Doctor, short-story writer (Australia Day) and now novelist Melanie Cheng has produced a sensitive story about the unlikely encounter between Meg, a woman in her 70s, and her new lodger, university student Andy from Hong Kong. When he moves in – she lives alone with only her parrot for company – it changes them both and how they negotiate the other critical relationships in their lives. This is a gentle book with a serene quality – no bombast or tricks here – that is compassionate, moving and, in the end, profoundly uplifting.

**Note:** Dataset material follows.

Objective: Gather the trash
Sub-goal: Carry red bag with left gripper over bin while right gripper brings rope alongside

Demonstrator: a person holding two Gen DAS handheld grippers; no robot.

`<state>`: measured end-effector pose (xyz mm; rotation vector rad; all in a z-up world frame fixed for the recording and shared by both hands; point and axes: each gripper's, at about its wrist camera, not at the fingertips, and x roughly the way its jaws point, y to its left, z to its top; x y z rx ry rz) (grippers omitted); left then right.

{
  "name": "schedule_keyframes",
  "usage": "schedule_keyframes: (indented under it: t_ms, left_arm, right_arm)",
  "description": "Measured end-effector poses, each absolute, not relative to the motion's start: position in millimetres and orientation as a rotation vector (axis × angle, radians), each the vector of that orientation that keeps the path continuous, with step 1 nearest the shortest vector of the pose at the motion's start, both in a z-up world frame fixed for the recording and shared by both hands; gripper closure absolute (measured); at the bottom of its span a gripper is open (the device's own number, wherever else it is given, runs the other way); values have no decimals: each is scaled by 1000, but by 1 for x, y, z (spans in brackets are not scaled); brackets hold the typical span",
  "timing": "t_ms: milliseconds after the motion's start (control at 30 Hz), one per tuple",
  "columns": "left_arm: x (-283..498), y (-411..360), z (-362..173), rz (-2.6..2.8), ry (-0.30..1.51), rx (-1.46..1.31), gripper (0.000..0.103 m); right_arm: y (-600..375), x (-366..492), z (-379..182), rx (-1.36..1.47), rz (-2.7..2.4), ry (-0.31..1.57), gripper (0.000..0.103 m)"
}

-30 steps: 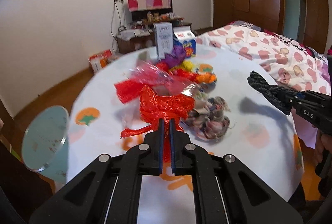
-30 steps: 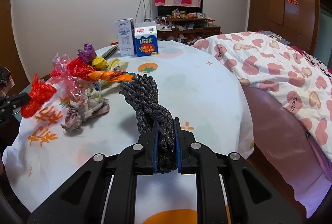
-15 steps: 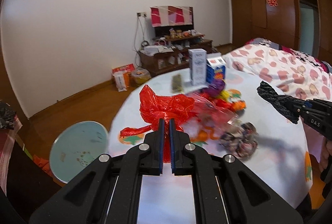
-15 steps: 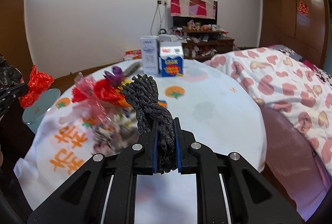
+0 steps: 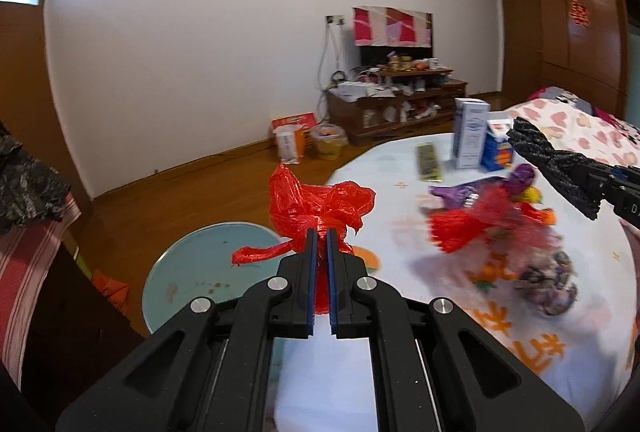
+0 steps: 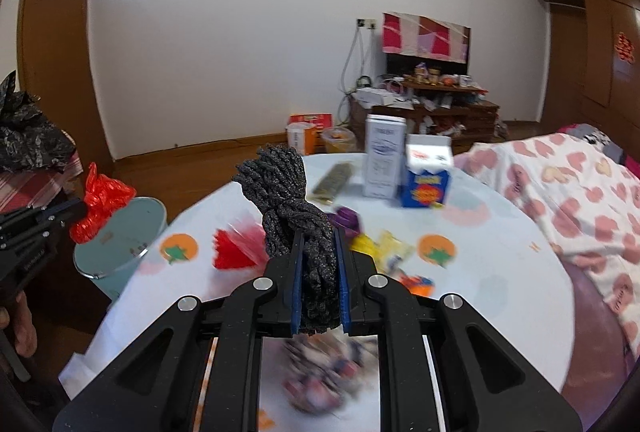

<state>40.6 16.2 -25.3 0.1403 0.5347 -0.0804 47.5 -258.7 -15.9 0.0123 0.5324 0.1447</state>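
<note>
My left gripper point(image 5: 320, 232) is shut on a crumpled red plastic bag point(image 5: 316, 204) and holds it in the air just right of a light blue round bin point(image 5: 200, 272) that stands beside the table; the bag also shows in the right wrist view point(image 6: 100, 208), next to the bin point(image 6: 124, 240). My right gripper point(image 6: 318, 236) is shut on a bundle of dark grey braided rope point(image 6: 288, 196) above the table; the rope shows at the right of the left wrist view point(image 5: 548, 160). More trash lies on the table: red, purple, yellow and orange wrappers point(image 5: 480, 216) and a crumpled patterned wad point(image 5: 552, 288).
A round table with a white printed cloth point(image 6: 500, 272) carries a white carton point(image 6: 382, 160), a blue carton point(image 6: 426, 180) and a flat dark packet point(image 6: 334, 182). A bed with a heart-print cover point(image 6: 580, 200) lies right. A cluttered low cabinet point(image 5: 396, 104) stands at the wall.
My left gripper has lifted the red bag off the table and swung left toward the blue bin. My right gripper has turned left with the rope still in it.
</note>
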Motion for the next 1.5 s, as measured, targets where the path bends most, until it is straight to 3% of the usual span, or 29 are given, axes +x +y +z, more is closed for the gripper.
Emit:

The encounter between Meg and Andy in Melanie Cheng’s novel changes them both.Credit:Penny Stephens

Agent Running in the Field – John le Carre

He may be 88, but the great spy writer has lost nothing of his fierce love for his country. His 25th novel crosses familiar territory of loyalty, love and betrayal and burns with a distaste for current American and British politics and a specific anger at his country’s imminent exit from the European Union. Nat, a 25-year veteran of the intelligence service, is running a section for agents and Russian defectors past their use-by date. But then word comes of possibly reactivated Russian moles and Western defections. Le Carre has his imitators, but it’s hard to improve on the real thing.

Stalingrad – Vasily Grossman

Published for the first time in English this year, Stalingrad is Vasily Grossman’s massive prequel to his masterful Life and Fate. It loses nothing in comparison with the later book as Grossman brings all his humanity and experience as a journalist reporting on the war to his panoramic account of the crucial World War II battle. It’s not all focused on the forces of history, however. Like Tolstoy, Grossman’s novelist eye is on his characters and their own struggles to survive: on the mothers, fathers, sons and daughters; on the individuals often ignored in histories without whom there would be no history. It’s a book to immerse yourself into – nearly 900 pages long – but its rewards are substantial.

Christos Tsiolkas offers a fascinating picture of early Christians and their world.Credit:Eddie Jim

Damascus – Christos Tsiolkas

Here’s a surprise. Christos Tsiolkas does the early Christians through the figure of Saul of Tarsus, initially their persecutor who, after his experiences on the road to Damascus, became an apostle of Jesus and is better known as St Paul, writer of various epistles in the New Testament and driving force behind those waiting for the second coming. Along the way we meet Lydia, said to be the first convert to Christianity; Timothy, to whom much of Paul’s writing was addressed; and Thomas, who in Tsiolkas’ version is Jesus’ brother and rather more than a simple doubter. It’s a violent, brutal world and Tsiolkas does not spare the reader, but it’s also a deeply researched, crafted fictional world created by one of Australia’s greatest literary talents.

The Wall – John Lanchester

At the heart of John Lanchester’s fifth novel is a question for our times: What will the world we leave for future generations look like? It is set years after The Change, an event that has devastated Britain and the rest of the world, and Joseph Kavanagh is starting a stint on the National Coastal Defence Structure, which has been built to keep "the Others" – those who live outside the country – from storming over the wall. The issues of intergenerational fairness and climate change drive this dystopic novel from the always interesting Lanchester.